The History of the Book
Senate House Library's Manuscript and Print Studies collection is a nationally recognised resource for the study of manuscript and printed text. The Palaeography and Manuscript Studies Collection explores all aspects of manuscript production in Latin and the Romance languages. The Print Studies Collection covers the study of printed books, newspapers, periodicals and ephemera. The scope is international, with excellent coverage of France and Italy.
These resources are complemented by special collections holdings:
- Manuscripts and documents from the late Middle Ages to the 19th century, ranging from deeds and charters to religious texts, treatises on trade and personal correspondence. Holdings are particularly strong in French and Spanish.
- Early modern printed books, with particular strengths in 16th-century Italy and 17th- and 18th-century France and Spain.
- Printed ephemera: 17th-century broadsides in the Eliot-Phelips Collection, French revolutionary pamphlets, French, Spanish and Portuguese political pamphlets and posters in the Ron Heisler Collection, and the Latin American Political Pamphlets collection.

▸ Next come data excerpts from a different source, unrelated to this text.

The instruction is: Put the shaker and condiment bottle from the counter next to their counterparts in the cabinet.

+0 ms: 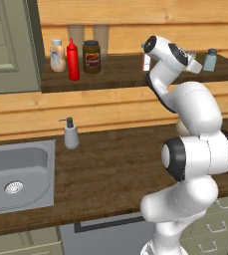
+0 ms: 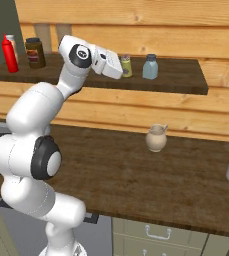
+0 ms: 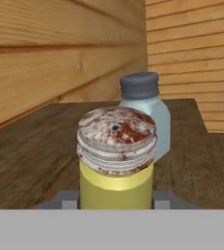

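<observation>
Now shaker [image 3: 116, 161] — between closed gripper [image 3: 116, 200]

arm [image 1: 195, 149]: raised, elbow bent, reaching forward at shelf height
wrist [image 2: 78, 55]: angled toward shelf, hand roughly level
gripper [image 2: 122, 67]: fingers closed on shaker [image 3: 116, 161], one each side

Arm [image 1: 195, 149]: glossy white rounded links, bulbous segments. Joints ringed with black bands, dark round end caps. White boxy hand. Finger tips [image 3: 69, 199] small, grey, blocky. No visible cables or markings.
</observation>
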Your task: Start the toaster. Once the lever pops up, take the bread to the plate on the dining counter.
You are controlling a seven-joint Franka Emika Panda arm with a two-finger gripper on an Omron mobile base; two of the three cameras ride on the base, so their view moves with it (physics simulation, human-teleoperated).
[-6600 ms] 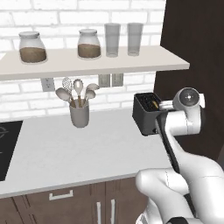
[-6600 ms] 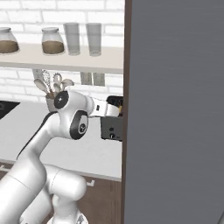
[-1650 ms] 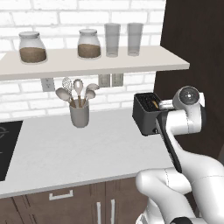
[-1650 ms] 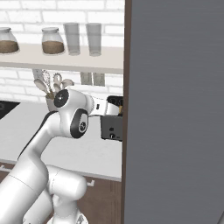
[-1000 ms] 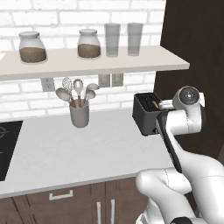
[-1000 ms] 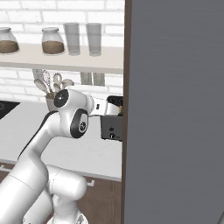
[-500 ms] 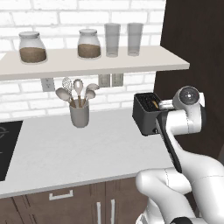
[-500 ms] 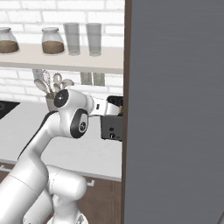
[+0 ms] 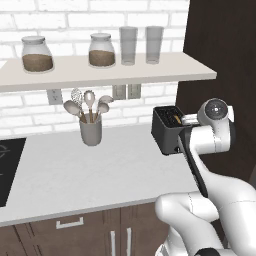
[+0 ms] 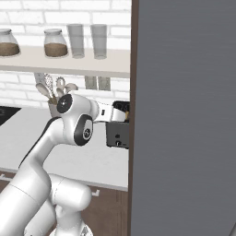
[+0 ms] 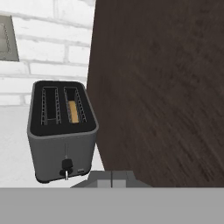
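White countertop scene: toaster sits just ahead-left of the clenched, empty gripper, bread sunk in its slot, lever down low; I'd hang back till it pops

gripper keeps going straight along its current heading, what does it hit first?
Likely the toaster: the shut gripper looks along at its lever end face. The dark cabinet wall runs close alongside; depth is unclear, so a graze there could come first.
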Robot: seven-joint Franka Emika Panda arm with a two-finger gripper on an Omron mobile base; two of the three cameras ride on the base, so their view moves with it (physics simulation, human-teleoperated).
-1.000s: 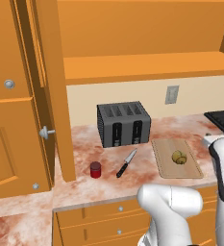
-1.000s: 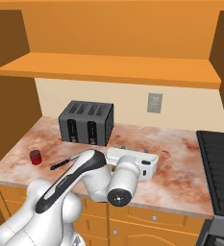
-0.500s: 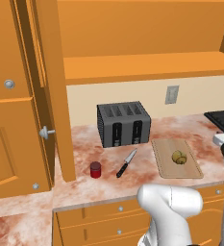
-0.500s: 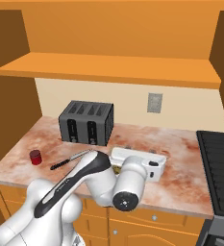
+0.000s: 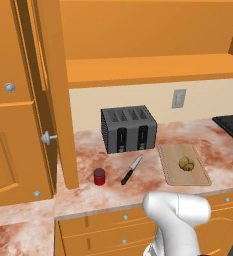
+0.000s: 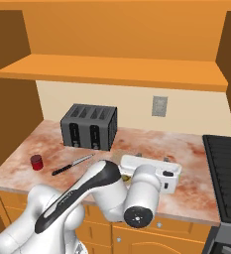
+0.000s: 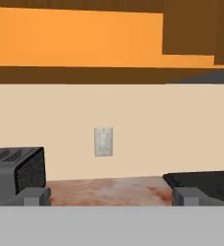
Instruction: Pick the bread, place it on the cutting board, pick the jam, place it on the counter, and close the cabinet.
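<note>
The bread, a small yellow-brown roll, lies on the tan cutting board to the right of the toaster. The jam, a red jar with a dark lid, stands on the marbled counter left of the knife; it is also at the counter's left end. The cabinet above is open, its shelf bare. My gripper is open with nothing between its fingers, low over the counter and facing the back wall. My white hand hovers just above the board.
A black four-slot toaster stands at the back wall, and a black-handled knife lies in front of it. A dark stove borders the counter on the right. A tall orange side cabinet with a lever handle stands at the left. A wall outlet is straight ahead.
My hand has moved right, almost out of the left base view's right edge, and the bread on the board now shows in full. The gripper stays open.
</note>
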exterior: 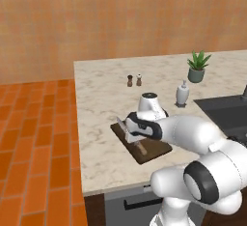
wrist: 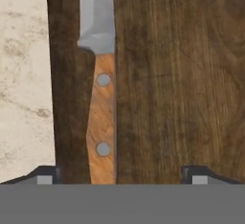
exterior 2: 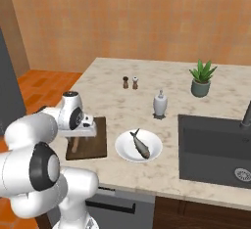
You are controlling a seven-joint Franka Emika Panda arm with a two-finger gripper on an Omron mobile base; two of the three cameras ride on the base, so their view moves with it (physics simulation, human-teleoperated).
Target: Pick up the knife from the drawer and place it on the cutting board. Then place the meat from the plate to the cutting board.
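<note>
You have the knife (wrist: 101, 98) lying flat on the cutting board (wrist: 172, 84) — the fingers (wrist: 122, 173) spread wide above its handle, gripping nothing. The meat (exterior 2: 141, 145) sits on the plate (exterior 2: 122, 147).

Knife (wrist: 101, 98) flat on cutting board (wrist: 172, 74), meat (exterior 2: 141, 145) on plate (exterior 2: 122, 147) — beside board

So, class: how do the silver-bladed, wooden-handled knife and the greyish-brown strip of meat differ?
The silver-bladed, wooden-handled knife lies on the dark wooden cutting board; the greyish-brown strip of meat lies on the round white plate. The knife looks straight with a riveted handle; the meat is curved and dull. Both are slim, elongated and lying flat.
</note>
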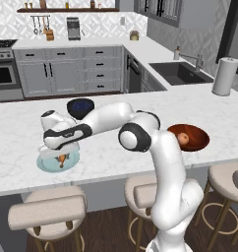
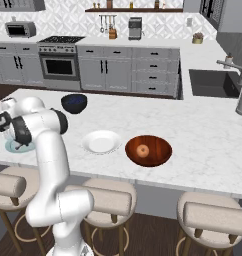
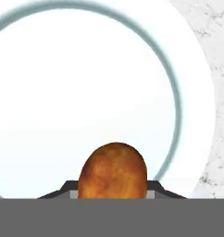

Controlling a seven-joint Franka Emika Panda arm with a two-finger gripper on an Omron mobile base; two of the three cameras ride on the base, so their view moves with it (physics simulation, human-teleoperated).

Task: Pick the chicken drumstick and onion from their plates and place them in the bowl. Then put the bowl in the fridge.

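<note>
Gripper closing on the drumstick at the blue-green plate

The gripper (image 1: 62,156) hangs low over the pale blue-green plate (image 1: 44,165) near the counter's front edge, and in the hand view the chicken drumstick (image 3: 113,170) sits between the two dark fingertips, which stand narrow against its sides; the pictures cannot confirm a firm hold. The onion (image 2: 142,150) already lies in the reddish-brown bowl (image 2: 160,155), with the emptied white plate (image 2: 101,142) just beside it. The risk is a shallow pinch on the rounded, meaty end: the drumstick could squirt out on lifting, or drop on the long carry across to the bowl.
</note>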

- Illustrated material across all periods. Holdings of particular interest include the only UK copy of the 1598 edition of Cesare Vecellio’s De gli habiti antichi et moderni di diversi parti del mondo, a rare copy of the 17th-century Le microcosme contenant divers tableaux de la vie humaine, and numerous printed volumes of engravings by the Italian artist Giovanni Battista Piranesi.
- Archival sources related to the book trade, including for the London-based Dolphin Book Company.
The Warburg Institute library has extensive holdings on the history of the book (classmark NP) and history of libraries (NM), with specific strengths in Italian and French contexts.